Give the listing below again exactly, but without any of its pictures.

(DATA SHOWN)

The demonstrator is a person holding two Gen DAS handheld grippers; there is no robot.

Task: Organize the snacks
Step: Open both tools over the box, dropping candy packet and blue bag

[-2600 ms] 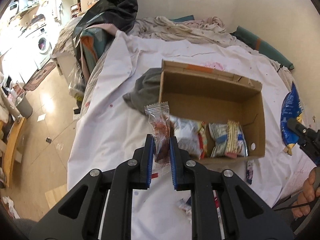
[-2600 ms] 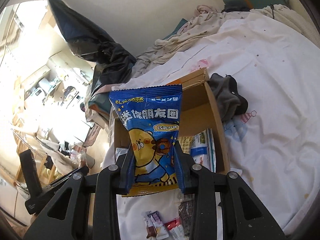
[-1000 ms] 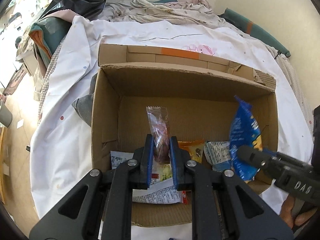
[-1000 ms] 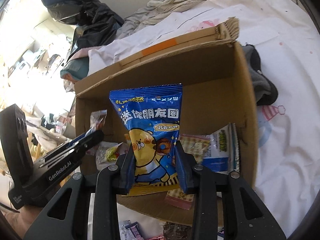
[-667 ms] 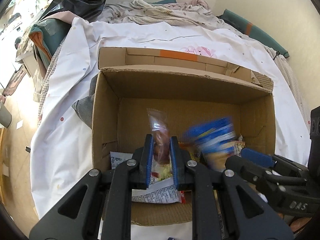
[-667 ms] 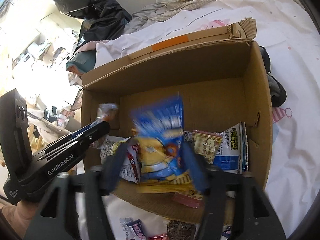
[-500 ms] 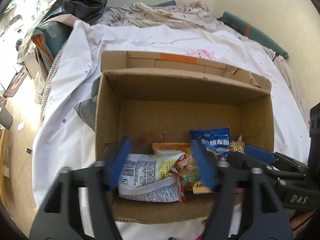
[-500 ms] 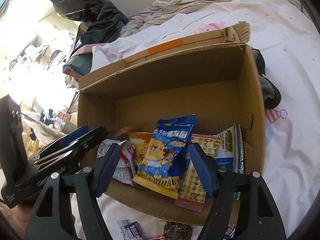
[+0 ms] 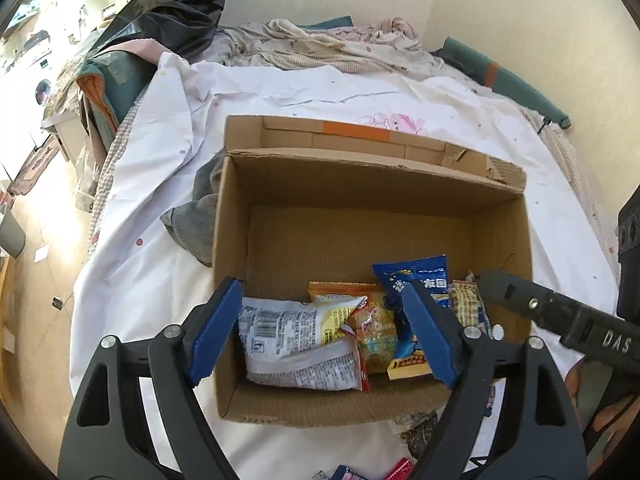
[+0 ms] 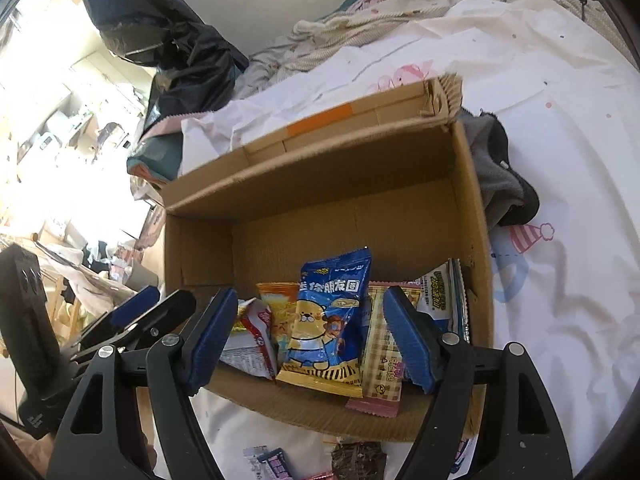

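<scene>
An open cardboard box (image 9: 232, 240) (image 10: 472, 200) sits on the white sheet with several snack packets in its near end. My left gripper (image 9: 320, 296) hovers over the near left part, its jaws opening, with nothing pressed between the blue pads. A white bag (image 9: 296, 344) and an orange bag (image 9: 340, 292) lie below it. My right gripper (image 10: 311, 298) hovers over the near right part, its jaws also opening. The blue bag (image 10: 328, 320) (image 9: 416, 280) lies loose in the box beneath it, leaning on other packets. I cannot pick out the clear-wrapped snack.
A grey garment (image 9: 192, 220) (image 10: 500, 176) lies against the box's far side wall. Loose small snacks (image 10: 276, 464) lie on the sheet in front of the box. Crumpled bedding (image 9: 328, 44) and a black bag (image 9: 172, 0) sit at the bed's far end; the floor drops off on the left.
Both grippers have gone from shut to wide open. The blue bag and the clear-wrapped snack dropped into the box. The left gripper drew back and up slightly.
</scene>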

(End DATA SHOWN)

COMPLETED EXERCISE:
The demonstrator is a person holding two Gen DAS handheld grippers; there is no robot.

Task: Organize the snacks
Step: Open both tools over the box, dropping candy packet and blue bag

[-2600 ms] 
[-2600 ms] 
[-1000 ms] 
[-1000 ms] 
[-667 ms] 
[-667 ms] 
[-500 ms] 
[-500 ms] 
[+0 ms] 
[+0 ms] 

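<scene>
An open cardboard box (image 9: 232, 240) (image 10: 472, 200) sits on the white sheet with several snack packets in its near end. My left gripper (image 9: 320, 296) hovers over the near left part, its jaws opening, with nothing pressed between the blue pads. A white bag (image 9: 296, 344) and an orange bag (image 9: 340, 292) lie below it. My right gripper (image 10: 311, 298) hovers over the near right part, its jaws also opening. The blue bag (image 10: 328, 320) (image 9: 416, 280) lies loose in the box beneath it, leaning on other packets. I cannot pick out the clear-wrapped snack.
A grey garment (image 9: 192, 220) (image 10: 500, 176) lies against the box's far side wall. Loose small snacks (image 10: 276, 464) lie on the sheet in front of the box. Crumpled bedding (image 9: 328, 44) and a black bag (image 9: 172, 0) sit at the bed's far end; the floor drops off on the left.
Both grippers have gone from shut to wide open. The blue bag and the clear-wrapped snack dropped into the box. The left gripper drew back and up slightly.
</scene>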

The exercise is done now.